Soraya Elbekkali, l’Itinéraire, Montréal
«J’ai toujours perçu ma culture comme étant très vivante. Je ne la voyais pas comme quelque chose d’accessible uniquement dans les livres. Mais comme quelque chose qu’il fallait que je vive pleinement.» Cette culture dont la poète Rita Mestokosho parle, c’est celle de la communauté innue d’Ekuanitshit (ou Mingan en français), située à 200 km à l’est de Sept-Îles et regroupant, selon le dernier recensement, 527 âmes. Une culture vieille de plusieurs centaines d’années, qui prend racine dans la forêt, les rivières, la terre mère.

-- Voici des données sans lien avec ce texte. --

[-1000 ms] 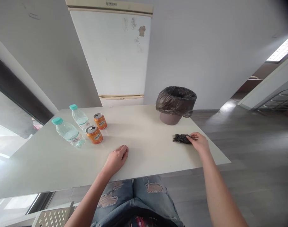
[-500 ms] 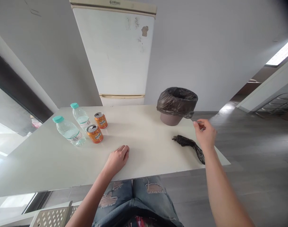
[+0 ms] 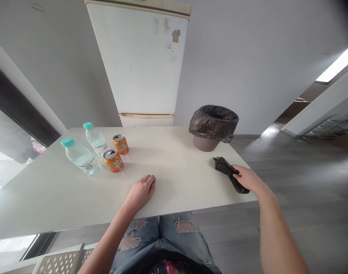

Rita Mestokosho a décidé d’en faire la promotion par le biais de l’écriture en publiant son premier recueil en 1995. Après avoir fait voyager ses mots un peu partout autour du globe, elle revient à Montréal le 6 août pour participer à la soirée poésie Le Nitassinan dans mon rêve, présentée dans le cadre de la 22e édition du Festival Présence autochtone.
Le ton de la poète innue, jointe au téléphone, est posé, mais déterminé. Elle a la voix qui concorde avec son image médiatique : celle d’une femme sensible, rieuse, mais profondément résolue. Cette résilience, les Québécois ont pu la découvrir en 2008.
À l’époque, le projet hydroélectrique d’exploitation de la rivière Romaine était dans sa phase de consultation publique et retenait l’attention des Québécois. C’est en tant que poète, mais aussi comme conseillère élue à la culture de la communauté innue d’Ekuanitshit que Rita Mestokosho a tenté de lever le voile sur les effets ravageurs de ce projet. «Aujourd’hui, en partie sédentaires, nous éprouvons toujours un profond attachement à cette rivière. Non pas par simple nostalgie, mais parce que nous vivons encore sur ce territoire. La première chose précieuse que vont noyer les barrages, c’est notre culture. Et notre culture est encore vivante», déclarait-elle le 2 décembre 2008 dans une audience publique. Son appel a été entendu par Jean-Marie Gustave Le Clézio, prix Nobel de littérature 2008, qui a publié un billet dénonçant le projet dans le quotidien français Le Monde. Hydro-Québec et le gouvernement libéral ont, pour leur part, fait la sourde oreille. Alors que le bétonnage du site naturel, voisin de la communauté de Rita, est bien avancé et que le Plan Nord prend forme, la poétesse est-elle amère ou pire, découragée? Non, m’assure-t-elle. «On continue toujours, on croit que c’est important, pas juste pour les Innus, mais pour tout le monde.»
En plus de son engagement politique et de son écriture, Rita Mestokosho coordonne la mise sur pied d’une maison de la culture à Ekuanitshit. Un lieu de promotion de la culture innue où se tiendront des expositions permanentes,mais aussi des ateliers de savoir-faire innu. Présenter la culture innue aux Innus? Oui, un tel lieu est vital dans les communautés où les jeunes sont souvent tiraillés entre modernité et traditions, croit-elle. «La culture doit être forte pour que le jeune s’y sente enraciné.»
Elle soutient que ces jeunes doivent trouver leur équilibre, comme elle même l’a fait, non sans difficulté, mais il est préférable qu’ils soient guidés par leurs parents et grands-parents. Le tout dans leur langue maternelle, surtout. Parce que cette langue si riche, cette langue de la forêt, de la chasse, de la cueillette, comme elle l’appelle, est le coeur, le moteur même, de la culture innue et elle commence à disparaître.
Heureusement, Rita Mestokosho n’est pas la seule à s’employer à conserver ce précieux héritage. Joséphine Bacon, Naomi Fontaine et Natasha Kanapé Fontaine sont
quelques-unes des poètes innues qui livrent cette bataille à ses côtés. Leur arme : leur verbe. Leur style, bien que très différent l’un de l’autre, mais toujours engagé, a suscité de nombreux échos au Québec et même ailleurs. Cette année, Rita Mestokosho est allée à la rencontre d’autres autochtones en Colombie dans le cadre du Festival international de la poésie de Medellín. Elle est revenue revigorée de ce voyage. «À l’étranger, tu rencontres tellement de cultures que ça t’enracine dans la tienne. Quand je voyage, dans mon coeur, il y a l’esprit des nomades innus qui continue à vivre. Même si je vis dans une communauté, j’ai toujours besoin d’être en mouvement et la poésie me le permet.»